People: This is not real life. This is not the real world. You act like we're talking about censoring ideas on a national level or some other sort of horrible oppression, and that's really just plain silly. This is just asking people for some pretty basic levels of courtesy and respect. They're not telling us what we can and can't say, just asking that we don't make an asshole of ourself when we say it.

And I'm sorry, but there is a BIG difference between "I'm defending your right to voice your opinion" and "I'm defending your right to be an asshole while voicing your opinion."

When people who act like you can't have the first without the second, it is  REALLY hard to buy that they're not just wanting to be free to be a dick.


----------



## Wolfie (Jul 13, 2006)

uncia2000 said:
			
		

> Heh, heh... I kinda like you both. Is that a banning offence?



Totally! Immediate Ban! (See that you other people? I was "being funny" but without being a jerk to someone. *gasp* it is possible!  )



			
				uncia2000 said:
			
		

> Being 100% on-topic all the time might be rather boring.
> Inevitably discussion floats further afield, but yes there are people who enjoy the argument/debate as much as the _content_ of the argument/debate.
> Sometimes useful, sometimes rather wearing... Trying to strike a balance is rarely "easy".

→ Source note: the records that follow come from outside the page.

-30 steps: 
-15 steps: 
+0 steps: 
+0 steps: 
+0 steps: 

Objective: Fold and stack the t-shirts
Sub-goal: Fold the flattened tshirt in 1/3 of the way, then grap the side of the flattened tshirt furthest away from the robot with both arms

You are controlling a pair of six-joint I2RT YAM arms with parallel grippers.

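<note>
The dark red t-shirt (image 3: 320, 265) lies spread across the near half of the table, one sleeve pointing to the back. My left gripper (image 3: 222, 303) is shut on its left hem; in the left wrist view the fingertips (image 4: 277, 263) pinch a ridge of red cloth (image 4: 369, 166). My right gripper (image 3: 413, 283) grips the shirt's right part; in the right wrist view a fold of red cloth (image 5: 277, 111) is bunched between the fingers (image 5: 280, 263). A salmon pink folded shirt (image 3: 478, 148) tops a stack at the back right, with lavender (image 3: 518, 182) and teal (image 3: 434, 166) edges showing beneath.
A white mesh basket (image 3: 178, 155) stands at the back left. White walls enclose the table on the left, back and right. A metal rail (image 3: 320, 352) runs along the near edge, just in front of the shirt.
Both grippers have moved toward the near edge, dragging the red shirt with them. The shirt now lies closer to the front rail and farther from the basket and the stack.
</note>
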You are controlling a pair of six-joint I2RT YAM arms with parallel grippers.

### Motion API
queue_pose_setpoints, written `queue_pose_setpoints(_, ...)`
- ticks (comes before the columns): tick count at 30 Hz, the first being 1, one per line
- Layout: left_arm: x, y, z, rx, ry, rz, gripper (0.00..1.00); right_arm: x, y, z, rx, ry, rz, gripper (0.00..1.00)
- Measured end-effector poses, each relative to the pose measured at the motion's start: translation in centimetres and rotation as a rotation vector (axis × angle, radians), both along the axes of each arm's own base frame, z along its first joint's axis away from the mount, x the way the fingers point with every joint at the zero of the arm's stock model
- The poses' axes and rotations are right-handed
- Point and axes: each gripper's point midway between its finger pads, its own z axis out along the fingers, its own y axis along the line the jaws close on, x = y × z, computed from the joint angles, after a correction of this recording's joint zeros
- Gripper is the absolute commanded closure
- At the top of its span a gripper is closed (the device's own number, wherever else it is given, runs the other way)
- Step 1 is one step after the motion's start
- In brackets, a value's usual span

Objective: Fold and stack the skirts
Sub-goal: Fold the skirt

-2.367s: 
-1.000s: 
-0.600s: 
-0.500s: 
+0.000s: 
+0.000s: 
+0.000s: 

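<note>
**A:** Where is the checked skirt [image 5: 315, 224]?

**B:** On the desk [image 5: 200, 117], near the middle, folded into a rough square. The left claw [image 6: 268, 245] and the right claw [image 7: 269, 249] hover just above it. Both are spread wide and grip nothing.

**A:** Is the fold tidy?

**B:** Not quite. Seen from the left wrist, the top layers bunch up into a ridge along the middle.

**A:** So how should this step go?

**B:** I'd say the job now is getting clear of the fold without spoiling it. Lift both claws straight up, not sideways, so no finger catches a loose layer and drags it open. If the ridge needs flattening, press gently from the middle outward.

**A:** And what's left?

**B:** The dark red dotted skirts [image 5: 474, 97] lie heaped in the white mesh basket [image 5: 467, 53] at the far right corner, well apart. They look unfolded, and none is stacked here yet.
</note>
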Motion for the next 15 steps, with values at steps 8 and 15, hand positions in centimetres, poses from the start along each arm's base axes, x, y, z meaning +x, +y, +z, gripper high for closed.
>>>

Oh absolutely. I just don't like when people confuse "having fun" with being a jerk. To me: directly insulting another user, or acting like someone is dumb or a "whiner" just because they have OMG feelings that got hurt is not "having fun." It's being a twat, and that shouldn't be cool. Being mean to someone who is upset because someone was mean to them is just really a low thing to do "lol internets" or not. 



			
				uncia2000 said:
			
		

> (aside: I have been pretty much absent for the past month as far as public-facing input is concerned. The admins have probably been doing a better job than some might give them credit for. Alas(?), it's possible to slog 10+ hours per day, every day, and still be "invisible" to 99.5% of users. Guilt by association for _any_ negative occurrences on FA are far easier to apply...)



I think the people who act like 'unless I SEE for myself each and every day "X" moderator making X minimum number of posts responding to all of my complaints, they can't possibly be working' need to just be patted on the head and told to move along. Those of us with sense know that most of you are working hard, and if we don't _know_ it, well it's more productive to just assume they are, OR have faith that the others will take up the slack rather than stress out the ones we DO see by bitching about 'where the fuck are they' over the ones we don't see.



			
				uncia2000 said:
			
		

> Mhmm... You've highlighted one of the major problems there, Wolfie.
> Once "problem users" are seen to be "got rid of", it can become tempting for some community members either directly or indirectly to aid situations that lead to other people being "removed"- whether they dislike the way they behave, the comments they make, the personal interests they have, etc., etc.



All of this stuff about behavior and punishments is easy: where does the Administration draw the line? If this is ok, and that is not, then that's how it needs to be. You guys make your rules, but also have SOLID and publicly stated CONSEQUENCES for breaking the rules. And STICK to them. That's the big thing.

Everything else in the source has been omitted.